El documento de solicitud de patente internacional WO99/37789 describe composiciones y métodos para influir el estado metabólico de células de plantas. Las composiciones comprenden genes de poli (ADP-ribosa) polimerasas y porciones de los mismos, particularmente el gen de una poli (ADP-ribosa) polimerasa de maíz así como secuencias de nucleótidos antisentido para genes de poli (ADP-ribosa) polimerasas. Las secuencias de nucleótidos encuentran uso en la transformación de células de plantas con el fin de alterar el estado metabólico de las plantas y las células de plantas transformadas.

El documento WO 00/04173 describe medios y métodos para modular una muerte celular programada (PCD = acrónimo de programmed cell death) en células y organismos eucarióticos, particularmente en células de plantas y plantas, por introducción de genes quiméricos que modulan una PCD, influyendo sobre la expresión y/o la actividad aparente de genes de una poli (ADP-ribosa) polimerasa (PARP) endógena. La muerte celular programada puede ser inhibida o provocada.
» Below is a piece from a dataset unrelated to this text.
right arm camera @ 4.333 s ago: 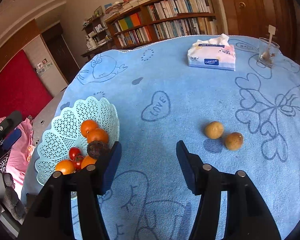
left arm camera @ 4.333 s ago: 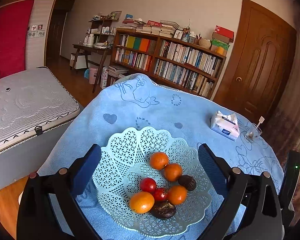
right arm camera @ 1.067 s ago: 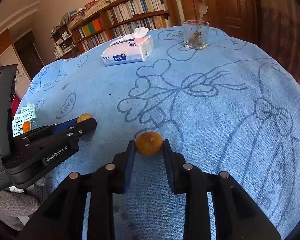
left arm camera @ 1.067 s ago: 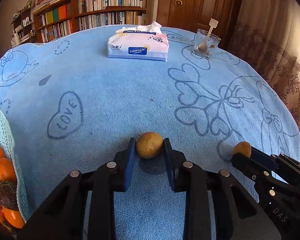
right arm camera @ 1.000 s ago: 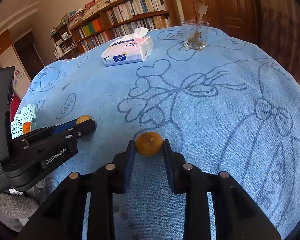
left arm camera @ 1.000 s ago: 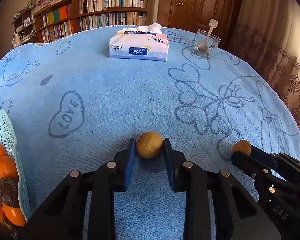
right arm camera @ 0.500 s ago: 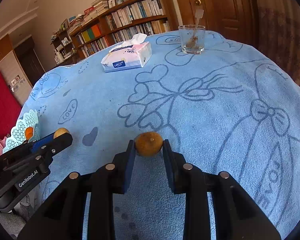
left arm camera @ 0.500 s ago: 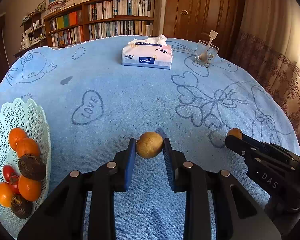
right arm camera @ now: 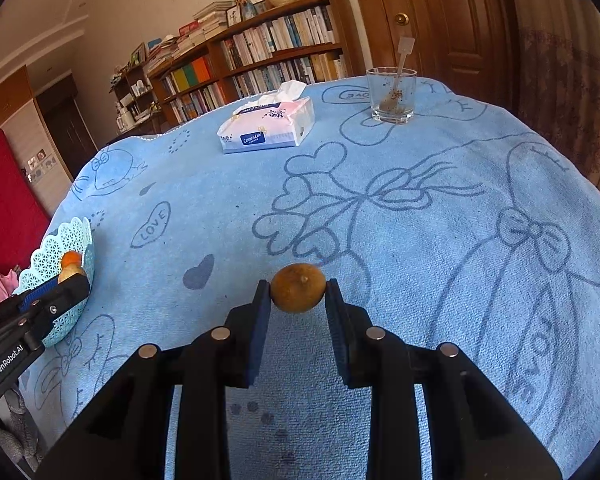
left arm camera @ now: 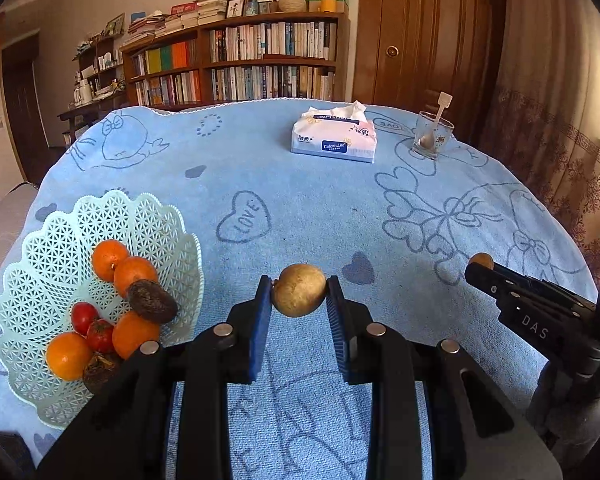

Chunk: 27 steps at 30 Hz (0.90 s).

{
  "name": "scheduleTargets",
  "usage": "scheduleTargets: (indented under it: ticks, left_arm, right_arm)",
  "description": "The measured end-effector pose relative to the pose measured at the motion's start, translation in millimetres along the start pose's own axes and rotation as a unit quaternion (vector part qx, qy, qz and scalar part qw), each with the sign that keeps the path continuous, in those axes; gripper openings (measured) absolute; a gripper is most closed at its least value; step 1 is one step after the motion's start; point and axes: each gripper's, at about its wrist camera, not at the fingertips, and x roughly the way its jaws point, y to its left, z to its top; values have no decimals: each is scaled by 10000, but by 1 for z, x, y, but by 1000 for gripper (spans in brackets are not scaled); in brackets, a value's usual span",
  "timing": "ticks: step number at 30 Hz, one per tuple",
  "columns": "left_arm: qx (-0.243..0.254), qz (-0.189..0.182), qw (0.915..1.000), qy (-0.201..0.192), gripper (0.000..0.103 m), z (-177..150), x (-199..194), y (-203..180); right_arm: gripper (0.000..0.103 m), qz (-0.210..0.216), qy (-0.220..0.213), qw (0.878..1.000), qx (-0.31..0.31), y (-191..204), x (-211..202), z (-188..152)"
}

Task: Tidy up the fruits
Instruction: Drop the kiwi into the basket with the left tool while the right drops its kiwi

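Observation:
My left gripper (left arm camera: 299, 292) is shut on a round brown fruit (left arm camera: 299, 289) and holds it above the blue tablecloth. To its left sits a pale green lattice basket (left arm camera: 60, 232) with several oranges, tomatoes and dark fruits. My right gripper (right arm camera: 298, 290) is shut on a second brown fruit (right arm camera: 298, 287), also lifted off the cloth. The right gripper (left arm camera: 485, 270) shows at the right of the left wrist view, its fruit (left arm camera: 481, 259) peeking at the tip. The left gripper (right arm camera: 70, 280) shows at the left of the right wrist view, in front of the basket (right arm camera: 66, 236).
A tissue pack (left arm camera: 334, 140) and a glass (left arm camera: 432, 138) with a spoon stand at the far side of the round table. A bookshelf (left arm camera: 240, 64) and a wooden door (left arm camera: 424, 28) are behind. The table edge drops off to the right.
Both grippers have risen with their brown fruits still clamped. The left one has swung left, bringing more of the basket into its view.

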Motion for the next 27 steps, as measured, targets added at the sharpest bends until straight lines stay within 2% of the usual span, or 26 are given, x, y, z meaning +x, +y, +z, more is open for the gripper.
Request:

El invento se refiere particularmente al uso de secuencias de nucleótidos que codifican proteínas con la actividad de una PARP para modular una PCD, para intensificar la velocidad o tasa de crecimiento o para producir células y organismos tolerantes al estrés.

La técnica anterior, por lo tanto, sigue siendo deficiente... [Seguir leyendo]

1) Un método para producir una planta de algodón que es apta para resistir una sequía sin penalización sobre el rendimiento, que comprende las operaciones de a) introducir un gen quimérico en una célula de algodón, para generar una célula de algodón transgénico, comprendiendo dicho gen quimérico los siguientes fragmentos de ADN engarzados operativamente: i) un promotor expresable en plantas: ii) una región de ADN transcribible que comprende

(1) una primera región de ADN que comprende una secuencia de nucleótidos de por lo menos 19 entre 20 nucleótidos consecutivos seleccionados entre la secuencia de nucleótidos de un gen parp2 o de un ADNc de parp2 procedente de una especie de algodón en la que dicha secuencia de nucleótidos comprende la secuencia de nucleótidos de cualquiera de las SEQ ID No.: 5, SEQ ID No.: 6, SEQ ID No.: 7, SEQ ID No.: 8, SEQ ID No.: 9, SEQ ID No.: 10, SEQ ID No.: 11, SEQ ID No.: 12, SEQ ID No.: 18, SEQ ID No.: 19 o SEQ ID No.: 20;

(2) una segunda región de ADN que comprende una secuencia de nucleótidos de por lo menos 19 entre 20 nucleótidos consecutivos seleccionados entre dicha primera región de ADN; en donde dicha primera región de ADN y dicha segunda región de ADN están en una orientación de repetición invertida una con respecto a la otra y en donde una molécula de ARN transcrito a partir de dicha reacción transcribible es capaz de formar una región de ARN de doble hebra entre una región de ARN transcrita a partir de dicha primera región de ADN y una región de ARN transcrita a partir de dicha segunda región de ADN; y

iii) una región de ADN que comprende una señal de terminación de la transcripción y de poliadenilación, que es funcional en plantas;: b) regenerar dicha célula de algodón transgénico para obtener una planta de algodón transgénico; y c) identificar una planta de algodón transgénico que tiene una aptitud aumentada para resistir a condiciones de estrés por sequía sin ninguna penalización sobre el rendimiento en comparación con una planta de algodón no transformada.

2) El método de acuerdo con la reivindicación 1, en el que dicha secuencia de nucleótidos de dicho gen parp2 o dicho ADNc de parp2 comprende una secuencia de nucleótidos que codifica una proteína que a su vez comprende la secuencia de aminoácidos de la SEQ ID No.: 13 o SEQ ID No.: 21 o SEQ ID No.: 22.

3. El método de acuerdo con la reivindicación 1, en la que dicha secuencia de nucleótidos de dicho gen parp2 o dicho ADNc de parp2 comprende una secuencia de nucleótidos que codifica una proteína que comprende la secuencia de aminoácidos de la SEQ ID No.: 15.

4) El método de acuerdo con una cualquiera de las reivindicaciones 1 hasta 3, en el que dicha primera y dicha segunda regiones de ADN comprenden por lo menos 50 nucleótidos consecutivos.

5) El método de acuerdo con una cualquiera de las reivindicaciones 1 hasta 3, en el que dicha primera y dicha segunda regiones de ADN comprenden por lo menos 200 nucleótidos consecutivos.